Nor does an affirmative defense of release bar such a claim. The previous discussion is equally applicable here. Construing the document narrowly, as we must, Victoria Bank, 811 S.W.2d at 938, we would find that Appel-lees have failed to establish, as a matter of law, a defense of release as to the gross negligence claim.
CONCLUSION
In summary, I believe that the majority errs by placing its reliance solely on the issues of whether gross negligence and simple negligence are completely “separate” causes of action and whether the absence of recovery of “actual damages” based on negligence precludes a claim for gross negligence. I would hold that gross negligence is a distinct and separable issue which, on the basis of public policy, cannot be waived by a release of liability. Therefore, the gross negligence claim should be remanded to the trial court for determination in accordance with Smith v. Golden Triangle Raceway.1 Furthermore, I would conclude that Appellees did not establish their affirmative defense to sustain the summary judgment as a matter of law on the issue of gross negligence.
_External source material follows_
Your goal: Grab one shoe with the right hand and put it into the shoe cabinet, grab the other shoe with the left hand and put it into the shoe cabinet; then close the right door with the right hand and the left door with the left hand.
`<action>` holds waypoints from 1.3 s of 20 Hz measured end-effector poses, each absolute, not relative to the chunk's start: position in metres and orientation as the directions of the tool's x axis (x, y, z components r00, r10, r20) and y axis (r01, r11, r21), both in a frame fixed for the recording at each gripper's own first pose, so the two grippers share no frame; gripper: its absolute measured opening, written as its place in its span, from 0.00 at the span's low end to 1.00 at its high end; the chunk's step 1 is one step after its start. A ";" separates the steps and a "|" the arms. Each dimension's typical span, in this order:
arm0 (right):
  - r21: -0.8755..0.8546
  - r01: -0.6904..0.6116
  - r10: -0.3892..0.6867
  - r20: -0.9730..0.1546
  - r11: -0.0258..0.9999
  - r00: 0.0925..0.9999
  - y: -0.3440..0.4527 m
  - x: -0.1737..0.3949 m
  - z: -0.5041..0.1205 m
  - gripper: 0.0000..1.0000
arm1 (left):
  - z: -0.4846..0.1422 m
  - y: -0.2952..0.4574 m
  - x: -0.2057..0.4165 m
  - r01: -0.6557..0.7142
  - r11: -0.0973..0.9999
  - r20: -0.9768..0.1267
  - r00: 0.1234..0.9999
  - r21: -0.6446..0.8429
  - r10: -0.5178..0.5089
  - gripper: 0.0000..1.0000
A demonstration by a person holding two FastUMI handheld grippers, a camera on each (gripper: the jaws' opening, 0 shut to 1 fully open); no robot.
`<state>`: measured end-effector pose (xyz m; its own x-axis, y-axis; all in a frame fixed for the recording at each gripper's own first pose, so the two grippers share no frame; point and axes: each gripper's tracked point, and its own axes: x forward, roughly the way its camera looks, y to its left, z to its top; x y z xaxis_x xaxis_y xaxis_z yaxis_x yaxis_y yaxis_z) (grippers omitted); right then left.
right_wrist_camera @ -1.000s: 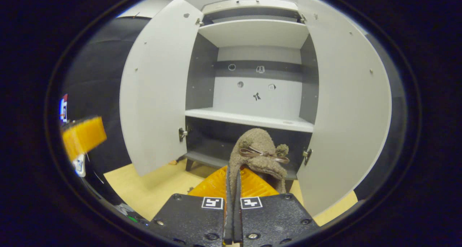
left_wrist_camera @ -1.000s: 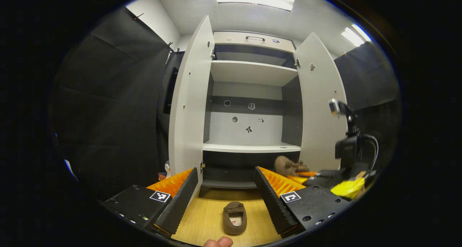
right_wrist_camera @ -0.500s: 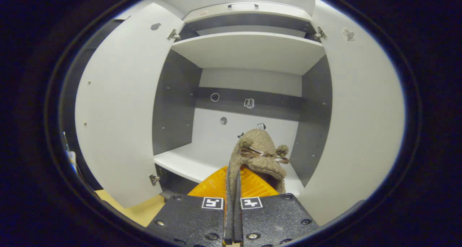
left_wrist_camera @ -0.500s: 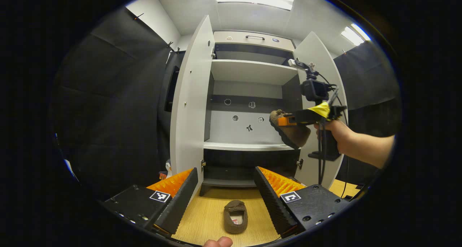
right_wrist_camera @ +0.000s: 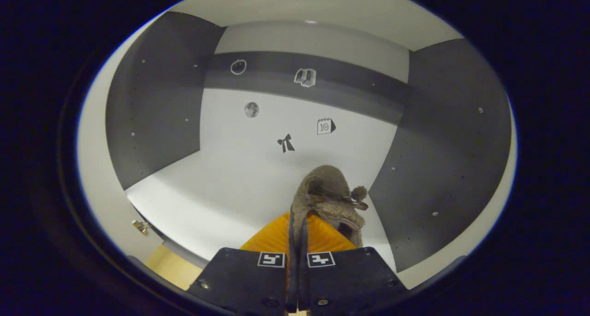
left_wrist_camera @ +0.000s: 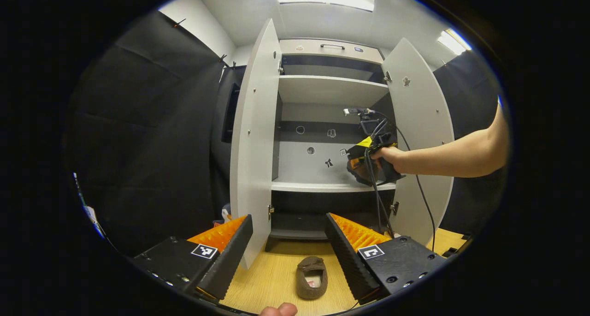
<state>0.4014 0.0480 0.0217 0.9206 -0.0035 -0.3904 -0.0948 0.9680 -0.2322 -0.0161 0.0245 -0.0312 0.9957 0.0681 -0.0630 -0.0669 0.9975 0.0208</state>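
Note:
A brown furry shoe [right_wrist_camera: 329, 196] with a small bow is pinched at its edge by my right gripper [right_wrist_camera: 298, 214], which is shut on it. It hangs just above the white middle shelf [right_wrist_camera: 221, 187], inside the cabinet near the right wall. In the left gripper view a hand holds my right gripper [left_wrist_camera: 364, 158] over that middle shelf [left_wrist_camera: 318, 187]. The other brown shoe [left_wrist_camera: 312, 283] lies on the wooden floor, toe toward the cabinet. My left gripper [left_wrist_camera: 288, 218] hovers open above and in front of it, holding nothing.
Both cabinet doors stand wide open: left door [left_wrist_camera: 256, 136], right door [left_wrist_camera: 417, 136]. A cable [left_wrist_camera: 375, 200] hangs from the right gripper down past the lower shelf. A small toy [left_wrist_camera: 226, 212] sits on the floor beside the left door. A thumb [left_wrist_camera: 279, 310] shows at the bottom edge.
My right gripper rose from near the floor with the shoe and went forward into the cabinet, over the middle shelf. My left gripper shifted slightly and stayed open.

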 end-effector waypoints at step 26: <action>-0.255 -0.194 0.161 -0.146 0.947 0.976 0.089 0.246 0.107 0.31 | -0.028 0.011 -0.021 -0.010 1.000 -0.046 0.999 0.002 0.011 0.94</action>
<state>0.2459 0.0887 0.1073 0.9761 0.1612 -0.1457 -0.1945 0.9472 -0.2548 -0.0214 0.0112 -0.0276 0.9989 0.0106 -0.0459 -0.0105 0.9999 0.0021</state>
. To give effect to the waiver of ordinary negligence, the existence of such negligence would be determined by the trier of fact. If it were found that negligence occurred and damage resulted, the fact finder would determine the amount of actual damages based on ordinary negligence. The fact finder would then be required to make the appropriate determination as to whether gross negligence occurred, and the amount of any actual and exemplary damages resulting from gross negligence. The defendant would be absolved from the negligence finding and any resulting actual damages based on the signed release, and only the damages resulting from gross negligence would be assessed. Such a procedure would give effect to the intent of the parties in executing the release.